Abebe Selassié, directeur Afrique du FMI, avait pour intention d’exprimer directement au président camerounais, Paul Biya, ses préoccupations quant à la situation macroéconomique de la sous-région. Cependant, il a été reçu par le Premier ministre camerounais, Joseph John Nguté. La dernière évaluation du FMI concernant le Cameroun, bien que jugée concluante, ne permet pas au pays de bénéficier immédiatement du décaissement attendu de 160 millions de dollars. Cette nouvelle inattendue a surpris le ministre des Finances du Cameroun, Louis Paul Motaze. Le FMI impose désormais à Yaoundé et bientôt aux autres États — notamment le Congo, dont le programme prend fin en décembre 2024 — une suspension des décaissements conditionnée à la mise en œuvre de réformes significatives.
Selon nos sources, le Congo, ainsi que le Tchad et la République Centrafricaine (RCA), accusent un retard dans l’application des réformes nécessaires. Il est légitime de se demander si l’accès au financement via le marché des titres publics — vers lequel se tournent les pays de la Cemac pour résoudre leurs problèmes de trésorerie — n’a pas détourné ces nations de l’urgente nécessité d’engager des réformes profondes, qui sont pourtant essentielles pour assurer une solidité macroéconomique durable. Le FMI exprime son inquiétude à cet égard, d’autant plus que les banques commerciales, principalement alimentées par des ressources à court terme, sont fortement sollicitées.
D’après des sources fiables ayant assisté à l’entretien entre le Premier ministre camerounais et Abebe Selassié, le représentant du FMI a évoqué, dans le pire des scénarios, un ajustement du franc CFA Cemac proportionnel à la situation macroéconomique de la région. Cela soulève des interrogations au regard du dernier rapport du Comité de Politique Monétaire (CPM) de la Banque centrale, qui annonce une stabilisation des réserves de change à 7 285 milliards à fin 2024. Cette somme correspond à un taux de couverture extérieure de 78,4 %, en hausse par rapport aux 74,8 % enregistrés en décembre 2023, ainsi qu’à 4,79 mois d’importations de biens et services contre 4,82 mois en 2023. Le FMI considère que les indicateurs macroéconomiques de la Cemac demeurent fragiles tant que des réformes significatives ne sont pas mises en œuvre.
Certaines voix s’élèvent pour dénoncer ce qui pourrait être perçu comme l’influence discrète de la France derrière cette menace de dévaluation.
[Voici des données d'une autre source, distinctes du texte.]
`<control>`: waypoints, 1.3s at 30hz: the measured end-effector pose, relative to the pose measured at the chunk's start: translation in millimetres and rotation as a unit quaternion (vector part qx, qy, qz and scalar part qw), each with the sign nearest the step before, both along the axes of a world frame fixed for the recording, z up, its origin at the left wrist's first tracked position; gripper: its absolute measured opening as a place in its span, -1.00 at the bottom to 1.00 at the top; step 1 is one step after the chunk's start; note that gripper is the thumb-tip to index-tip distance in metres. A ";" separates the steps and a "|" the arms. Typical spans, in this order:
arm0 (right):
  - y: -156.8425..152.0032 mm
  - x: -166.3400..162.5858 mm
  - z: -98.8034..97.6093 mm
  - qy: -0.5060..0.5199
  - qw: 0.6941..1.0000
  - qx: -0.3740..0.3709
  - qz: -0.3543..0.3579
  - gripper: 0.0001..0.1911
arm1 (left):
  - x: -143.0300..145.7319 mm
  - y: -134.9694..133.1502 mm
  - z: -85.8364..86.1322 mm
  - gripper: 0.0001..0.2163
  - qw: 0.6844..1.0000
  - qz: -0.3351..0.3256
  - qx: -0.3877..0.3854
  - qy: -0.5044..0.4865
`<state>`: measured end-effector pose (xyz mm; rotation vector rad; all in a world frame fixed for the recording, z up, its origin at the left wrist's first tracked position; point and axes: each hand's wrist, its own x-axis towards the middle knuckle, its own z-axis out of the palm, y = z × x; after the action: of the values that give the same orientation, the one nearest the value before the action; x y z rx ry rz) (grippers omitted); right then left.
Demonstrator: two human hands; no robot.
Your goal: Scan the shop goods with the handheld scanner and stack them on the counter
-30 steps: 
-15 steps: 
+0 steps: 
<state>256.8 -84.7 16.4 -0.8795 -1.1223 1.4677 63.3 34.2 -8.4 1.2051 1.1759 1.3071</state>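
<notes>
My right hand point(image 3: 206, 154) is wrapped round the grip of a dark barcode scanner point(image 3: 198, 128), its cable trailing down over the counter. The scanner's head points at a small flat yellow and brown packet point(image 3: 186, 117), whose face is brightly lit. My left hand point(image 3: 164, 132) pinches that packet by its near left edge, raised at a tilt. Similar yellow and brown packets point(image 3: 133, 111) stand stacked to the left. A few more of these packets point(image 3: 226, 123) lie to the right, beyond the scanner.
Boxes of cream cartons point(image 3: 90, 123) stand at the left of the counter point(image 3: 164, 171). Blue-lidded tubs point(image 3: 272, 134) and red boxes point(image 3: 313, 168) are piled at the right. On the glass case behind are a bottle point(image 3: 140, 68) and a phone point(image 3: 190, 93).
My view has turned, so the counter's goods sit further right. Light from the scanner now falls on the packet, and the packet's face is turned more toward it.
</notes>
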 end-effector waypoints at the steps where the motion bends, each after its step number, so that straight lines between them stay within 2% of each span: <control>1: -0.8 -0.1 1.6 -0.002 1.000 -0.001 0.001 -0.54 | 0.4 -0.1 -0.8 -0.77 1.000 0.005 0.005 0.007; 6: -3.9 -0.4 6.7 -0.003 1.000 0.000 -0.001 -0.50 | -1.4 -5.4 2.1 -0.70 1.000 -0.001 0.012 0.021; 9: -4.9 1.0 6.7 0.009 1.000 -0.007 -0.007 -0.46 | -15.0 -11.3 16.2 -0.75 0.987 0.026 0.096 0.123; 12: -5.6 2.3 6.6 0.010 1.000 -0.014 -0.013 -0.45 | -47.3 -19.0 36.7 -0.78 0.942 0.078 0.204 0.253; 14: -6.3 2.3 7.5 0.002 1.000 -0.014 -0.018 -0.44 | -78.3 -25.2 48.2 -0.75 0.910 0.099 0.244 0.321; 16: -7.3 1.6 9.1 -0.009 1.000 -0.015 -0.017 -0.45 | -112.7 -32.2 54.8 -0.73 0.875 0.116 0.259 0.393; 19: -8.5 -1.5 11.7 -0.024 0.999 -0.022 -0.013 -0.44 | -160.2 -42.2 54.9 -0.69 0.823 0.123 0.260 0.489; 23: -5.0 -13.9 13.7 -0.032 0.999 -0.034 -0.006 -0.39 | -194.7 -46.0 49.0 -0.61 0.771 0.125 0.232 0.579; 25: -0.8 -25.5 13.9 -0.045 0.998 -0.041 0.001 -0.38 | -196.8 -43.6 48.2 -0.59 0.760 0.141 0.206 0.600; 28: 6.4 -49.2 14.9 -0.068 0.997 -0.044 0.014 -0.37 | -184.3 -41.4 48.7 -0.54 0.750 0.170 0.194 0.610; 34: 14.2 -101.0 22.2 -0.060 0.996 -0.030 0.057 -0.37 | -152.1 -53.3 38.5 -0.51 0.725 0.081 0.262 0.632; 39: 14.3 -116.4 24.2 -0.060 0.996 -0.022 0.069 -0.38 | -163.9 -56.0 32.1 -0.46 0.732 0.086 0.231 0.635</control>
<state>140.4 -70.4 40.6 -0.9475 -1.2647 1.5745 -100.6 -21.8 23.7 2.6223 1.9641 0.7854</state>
Paris aurait-il l’intention d’utiliser le FMI pour régler ses différends avec le Tchad, le Congo, la RCA, le Cameroun et la Guinée Équatoriale — tous considérés comme récalcitrants sur la scène diplomatique internationale — alors qu’ils se rapprochent de Moscou et de Pékin dans un contexte global marqué par une montée des tensions anti-russophobes et anti-chinoises ?
Au-delà de ces considérations politiques et économiques complexes, il est indéniable que la situation macroéconomique dans cette zone est délicate. Il est fort probable que la prochaine revue du FMI au Congo, même si elle s’avère positive sur certains aspects, puisse se conclure sans décaissement substantiel. Il y a urgence d’un sommet extraordinaire, en mode présentiel, de la Cemac.